歯並びの悪さは単に見た目だけの問題ではなく、生活をしていく上で様々な問題を引き起こす原因にもなります。以下のような症状でお悩みの方はお気軽にご相談ください。

上顎前突(じょうがくぜんとつ)
上顎の前歯が前に傾斜していたり、突き出ていたりする状態で、一般的に「出っ歯」と呼ばれています。

空隙歯列(くうげきしれつ)
歯と歯の間にすき間が空いている歯並びのことで、一般的に「すきっ歯」と呼ばれています。

下顎前突(かがくぜんとつ)
下顎が上顎よりも前に突き出ている状態で、横顔がしゃくれたように見えます。かみ合わせが反対になるので「反対咬合」、あるいは「受け口」とも呼ばれています。

上下顎前突(じょうかがくぜんとつ)
上下の歯が前につき出ている状態で、顎の骨に問題がある場合と、歯だけが前に出ている場合とがあります。うまく噛むことができず、見た目も良くありません。唇を自然に閉じていられない場合もあります。

叢生(そうせい)
歯並びがでこぼこで、上下の歯がともに前に突き出た状態です。顎が小さいと歯が生える十分なスペースがないため、歯と歯が重なり合って、叢生が生じると考えられています。

開咬(かいこう)
口を閉じてもすき間ができ、上下の歯がきちんとかみ合わない状態です。前歯で食べ物をうまく噛み切ることができないだけでなく、正しく発音ができなかったり、咀嚼(そしゃく)がうまくできなかったりすることもあります。

過蓋咬合(かがいこうごう)
上の歯が下の歯に深く被ってしまっている状態です。このため顔が短く見えることがあります。上下の歯が過剰に接触し、歯を傷つけてしまうこともあります。

交叉咬合(こうさこうごう)
部分的に上下の歯の嚙み合わせが反対になっている状態です。
ワイヤー矯正の治療期間は、歯並びの状態や治療内容によって異なりますが、一般的には動的治療に1~3年、治療後の保定に1~2年程度かかります。

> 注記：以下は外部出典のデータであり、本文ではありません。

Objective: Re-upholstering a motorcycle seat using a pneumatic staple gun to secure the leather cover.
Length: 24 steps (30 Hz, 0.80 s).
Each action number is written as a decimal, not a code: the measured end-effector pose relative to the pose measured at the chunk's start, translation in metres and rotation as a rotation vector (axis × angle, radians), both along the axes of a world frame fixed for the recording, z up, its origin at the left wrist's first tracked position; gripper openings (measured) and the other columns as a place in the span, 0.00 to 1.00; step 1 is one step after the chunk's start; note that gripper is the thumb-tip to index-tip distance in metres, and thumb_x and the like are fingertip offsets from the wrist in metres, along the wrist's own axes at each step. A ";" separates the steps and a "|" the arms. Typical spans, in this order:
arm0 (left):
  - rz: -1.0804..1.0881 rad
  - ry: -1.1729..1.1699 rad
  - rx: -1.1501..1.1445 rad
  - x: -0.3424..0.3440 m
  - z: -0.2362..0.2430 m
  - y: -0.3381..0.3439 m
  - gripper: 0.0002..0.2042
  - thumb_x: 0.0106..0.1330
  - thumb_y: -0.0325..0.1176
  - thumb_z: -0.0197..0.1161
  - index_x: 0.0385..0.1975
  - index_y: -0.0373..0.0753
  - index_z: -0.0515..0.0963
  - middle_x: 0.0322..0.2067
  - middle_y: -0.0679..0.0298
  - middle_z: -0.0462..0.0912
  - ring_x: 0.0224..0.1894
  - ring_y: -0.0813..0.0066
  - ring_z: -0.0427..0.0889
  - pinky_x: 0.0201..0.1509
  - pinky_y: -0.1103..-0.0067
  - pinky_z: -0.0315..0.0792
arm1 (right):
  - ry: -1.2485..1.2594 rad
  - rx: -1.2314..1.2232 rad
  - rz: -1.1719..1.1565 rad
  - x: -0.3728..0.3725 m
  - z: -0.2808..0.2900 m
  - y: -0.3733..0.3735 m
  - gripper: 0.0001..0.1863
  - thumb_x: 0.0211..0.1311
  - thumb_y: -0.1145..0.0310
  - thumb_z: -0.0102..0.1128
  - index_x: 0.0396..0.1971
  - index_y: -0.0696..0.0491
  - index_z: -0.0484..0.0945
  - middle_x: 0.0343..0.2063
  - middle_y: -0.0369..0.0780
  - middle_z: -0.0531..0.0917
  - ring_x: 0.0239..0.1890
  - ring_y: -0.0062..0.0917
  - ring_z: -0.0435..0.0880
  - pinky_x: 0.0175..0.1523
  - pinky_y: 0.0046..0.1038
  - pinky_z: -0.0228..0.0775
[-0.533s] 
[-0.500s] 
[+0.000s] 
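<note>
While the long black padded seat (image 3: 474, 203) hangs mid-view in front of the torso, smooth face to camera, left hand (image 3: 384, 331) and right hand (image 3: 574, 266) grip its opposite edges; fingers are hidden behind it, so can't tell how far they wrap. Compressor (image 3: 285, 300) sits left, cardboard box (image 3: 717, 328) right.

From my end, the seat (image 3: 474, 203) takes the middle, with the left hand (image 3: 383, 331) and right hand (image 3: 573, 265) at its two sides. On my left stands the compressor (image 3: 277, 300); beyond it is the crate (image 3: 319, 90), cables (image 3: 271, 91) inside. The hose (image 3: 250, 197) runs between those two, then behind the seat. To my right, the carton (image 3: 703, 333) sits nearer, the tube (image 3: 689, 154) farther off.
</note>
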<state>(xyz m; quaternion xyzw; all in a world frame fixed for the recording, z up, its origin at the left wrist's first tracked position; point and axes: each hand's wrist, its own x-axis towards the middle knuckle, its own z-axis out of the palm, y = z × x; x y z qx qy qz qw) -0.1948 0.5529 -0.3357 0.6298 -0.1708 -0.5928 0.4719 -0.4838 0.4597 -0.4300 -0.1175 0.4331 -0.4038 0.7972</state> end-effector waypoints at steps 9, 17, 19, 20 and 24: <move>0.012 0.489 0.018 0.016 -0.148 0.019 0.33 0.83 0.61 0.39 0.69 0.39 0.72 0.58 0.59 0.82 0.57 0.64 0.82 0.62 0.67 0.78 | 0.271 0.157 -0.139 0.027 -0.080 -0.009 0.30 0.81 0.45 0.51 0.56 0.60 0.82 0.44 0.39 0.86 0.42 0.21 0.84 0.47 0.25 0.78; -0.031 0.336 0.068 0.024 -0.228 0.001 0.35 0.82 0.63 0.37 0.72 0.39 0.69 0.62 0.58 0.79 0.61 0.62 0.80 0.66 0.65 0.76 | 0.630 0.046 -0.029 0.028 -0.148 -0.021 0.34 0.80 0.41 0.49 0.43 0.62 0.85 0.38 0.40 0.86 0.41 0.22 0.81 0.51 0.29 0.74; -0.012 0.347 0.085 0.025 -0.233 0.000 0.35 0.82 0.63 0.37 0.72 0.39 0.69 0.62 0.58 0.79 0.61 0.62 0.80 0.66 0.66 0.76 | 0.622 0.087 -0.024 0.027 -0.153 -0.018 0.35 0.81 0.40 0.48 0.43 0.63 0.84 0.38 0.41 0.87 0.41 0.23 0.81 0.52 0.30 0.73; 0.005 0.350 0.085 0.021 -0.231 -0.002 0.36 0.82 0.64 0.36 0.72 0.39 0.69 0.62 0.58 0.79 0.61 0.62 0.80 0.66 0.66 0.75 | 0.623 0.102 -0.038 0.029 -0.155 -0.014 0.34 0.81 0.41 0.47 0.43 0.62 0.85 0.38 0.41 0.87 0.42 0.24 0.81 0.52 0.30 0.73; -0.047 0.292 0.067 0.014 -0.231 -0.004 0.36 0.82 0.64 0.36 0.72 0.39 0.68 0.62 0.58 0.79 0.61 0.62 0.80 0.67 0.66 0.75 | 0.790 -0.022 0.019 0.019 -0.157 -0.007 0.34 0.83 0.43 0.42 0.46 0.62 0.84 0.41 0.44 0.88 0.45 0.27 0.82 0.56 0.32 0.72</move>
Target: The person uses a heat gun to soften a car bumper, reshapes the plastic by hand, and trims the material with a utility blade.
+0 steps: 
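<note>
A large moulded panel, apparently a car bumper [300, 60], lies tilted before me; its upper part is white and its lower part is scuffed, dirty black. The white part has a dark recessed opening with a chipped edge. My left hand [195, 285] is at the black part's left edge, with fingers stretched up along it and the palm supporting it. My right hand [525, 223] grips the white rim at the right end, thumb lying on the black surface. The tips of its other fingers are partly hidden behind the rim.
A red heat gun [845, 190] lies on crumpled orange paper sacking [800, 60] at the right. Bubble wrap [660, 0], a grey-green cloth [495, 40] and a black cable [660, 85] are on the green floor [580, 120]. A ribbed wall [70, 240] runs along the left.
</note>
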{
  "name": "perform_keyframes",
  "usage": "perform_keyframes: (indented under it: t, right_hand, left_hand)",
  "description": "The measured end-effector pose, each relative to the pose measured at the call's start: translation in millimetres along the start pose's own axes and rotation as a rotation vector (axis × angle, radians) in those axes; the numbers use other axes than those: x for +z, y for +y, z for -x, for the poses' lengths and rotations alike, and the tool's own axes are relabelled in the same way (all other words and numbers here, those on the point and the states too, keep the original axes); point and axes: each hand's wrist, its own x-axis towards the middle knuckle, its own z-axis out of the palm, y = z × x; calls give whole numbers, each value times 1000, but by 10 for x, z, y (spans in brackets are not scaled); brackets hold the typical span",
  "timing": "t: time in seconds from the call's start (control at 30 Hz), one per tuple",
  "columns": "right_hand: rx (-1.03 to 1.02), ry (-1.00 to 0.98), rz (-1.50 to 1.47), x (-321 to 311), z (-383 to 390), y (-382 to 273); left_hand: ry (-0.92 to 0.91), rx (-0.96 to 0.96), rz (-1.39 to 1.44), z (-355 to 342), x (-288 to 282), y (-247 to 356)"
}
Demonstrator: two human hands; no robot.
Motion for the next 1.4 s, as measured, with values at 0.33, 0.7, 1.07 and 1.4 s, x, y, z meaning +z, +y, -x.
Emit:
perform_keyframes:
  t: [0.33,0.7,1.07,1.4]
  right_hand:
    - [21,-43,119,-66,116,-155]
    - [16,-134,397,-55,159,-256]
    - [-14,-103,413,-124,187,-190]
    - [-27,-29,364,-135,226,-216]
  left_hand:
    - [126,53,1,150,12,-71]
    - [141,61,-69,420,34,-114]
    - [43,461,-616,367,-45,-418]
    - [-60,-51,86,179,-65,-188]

矯正治療の前には、まず精密検査を行い、骨格や歯の状態、かみ合わせなどを確認します。それから歯に矯正装置を装着して実際の治療を開始します。その後、治療計画通りに歯が移動したかを確認し、最後の段階で、歯の後戻りを防ぐために「リテーナー」と呼ばれる保定装置を装着し定期的に通院していただきます。
このように矯正治療はいくつかの段階かに分けて行うため、長い期間が必要になります。